NHS England has lost its appeal over a High Court ruling that it has the legal power to commission PrEP, a "game changer" service in the fight against HIV/Aids.
PrEP, short for "pre-exposure prophylaxis", is a prevention strategy which involves people who are HIV negative but at high risk of infection taking the anti-retroviral drug Truvada to reach optimal levels of protection.
NHS England argued it cannot legally commission PrEP because local authorities have the responsibility to arrange services to "prevent" the spread of HIV, while its own responsibilities are limited to treating those already assumed to be infected. Three Court of Appeal judges have rejected the argument and ruled that NHS England does have the power.
The anticipated cost of providing PrEP services is £10 million to £20 million a year. Used consistently, it has been shown to reduce the risk of HIV infection in people who are at high risk by more than 90%.
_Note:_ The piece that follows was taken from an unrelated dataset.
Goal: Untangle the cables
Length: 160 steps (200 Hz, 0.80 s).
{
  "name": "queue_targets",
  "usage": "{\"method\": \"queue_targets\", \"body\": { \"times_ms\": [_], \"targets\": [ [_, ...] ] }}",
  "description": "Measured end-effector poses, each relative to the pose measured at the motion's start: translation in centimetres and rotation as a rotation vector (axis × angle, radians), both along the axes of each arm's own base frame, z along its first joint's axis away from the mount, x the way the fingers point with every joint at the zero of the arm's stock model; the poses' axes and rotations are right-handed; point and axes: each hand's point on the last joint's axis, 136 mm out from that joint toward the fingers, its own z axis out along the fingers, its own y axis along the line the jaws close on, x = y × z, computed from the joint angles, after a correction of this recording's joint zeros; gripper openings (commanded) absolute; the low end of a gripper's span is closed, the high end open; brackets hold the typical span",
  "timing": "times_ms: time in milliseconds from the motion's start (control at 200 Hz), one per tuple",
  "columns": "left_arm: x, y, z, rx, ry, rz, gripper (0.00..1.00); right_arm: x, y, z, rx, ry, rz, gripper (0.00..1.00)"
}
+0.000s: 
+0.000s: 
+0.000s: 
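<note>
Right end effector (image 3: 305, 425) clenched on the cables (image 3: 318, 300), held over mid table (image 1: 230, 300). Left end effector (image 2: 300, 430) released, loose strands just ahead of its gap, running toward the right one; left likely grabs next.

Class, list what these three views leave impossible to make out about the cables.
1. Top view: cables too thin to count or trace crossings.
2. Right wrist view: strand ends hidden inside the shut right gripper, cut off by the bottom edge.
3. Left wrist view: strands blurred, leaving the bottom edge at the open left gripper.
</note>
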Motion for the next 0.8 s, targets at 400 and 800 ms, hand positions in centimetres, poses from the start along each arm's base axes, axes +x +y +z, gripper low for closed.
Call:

The legal decision is of wider importance because of its potential impact on the provision of other services, including hearing implants for children with deficient or missing auditory nerves, prosthetics for lower limb loss, and a drug for treating certain mutations in children aged two to five with cystic fibrosis.
Nine new treatments and services NHS England had planned to make available to patients were put on hold pending the court's ruling.
In May, NHS England's specialist services commissioning committee decided not to commission PrEP, saying it lacked the power to do so under NHS legislation and regulations. But an appeal from High Court Mr Justice Green said it did have the power under the NHS Act 2006 and under regulations made in 2012 which came into effect in April 2013.
On Thursday three appeal judges - Lord Justice Longmore, Lord Justice Underhill and Lady Justice King - agreed unanimously that NHS England's appeal must be dismissed.
The ruling was a victory for leading charity the National Aids Trust (NAT) with backing from the Local Government Association (LGA). NAT said the decision means NHS England is obliged to give due consideration to commissioning PrEP.
"We are delighted to have been vindicated by the court a second time," said Deborah Gold, chief executive of NAT. "HIV is a critical issue in the UK where over 4,000 people acquire HIV every year. PrEP works, it saves money, and most importantly it has the power to prevent HIV acquisition for thousands of people, at the same time as beginning to end the HIV epidemic. This judgment brings that possibility one step closer."
"We look forward to what we hope will be a balanced and evidence-based decision on PrEP by NHS England, as well the opportunity to work alongside NHS England collaboratively for the benefit of people living with and at risk of HIV."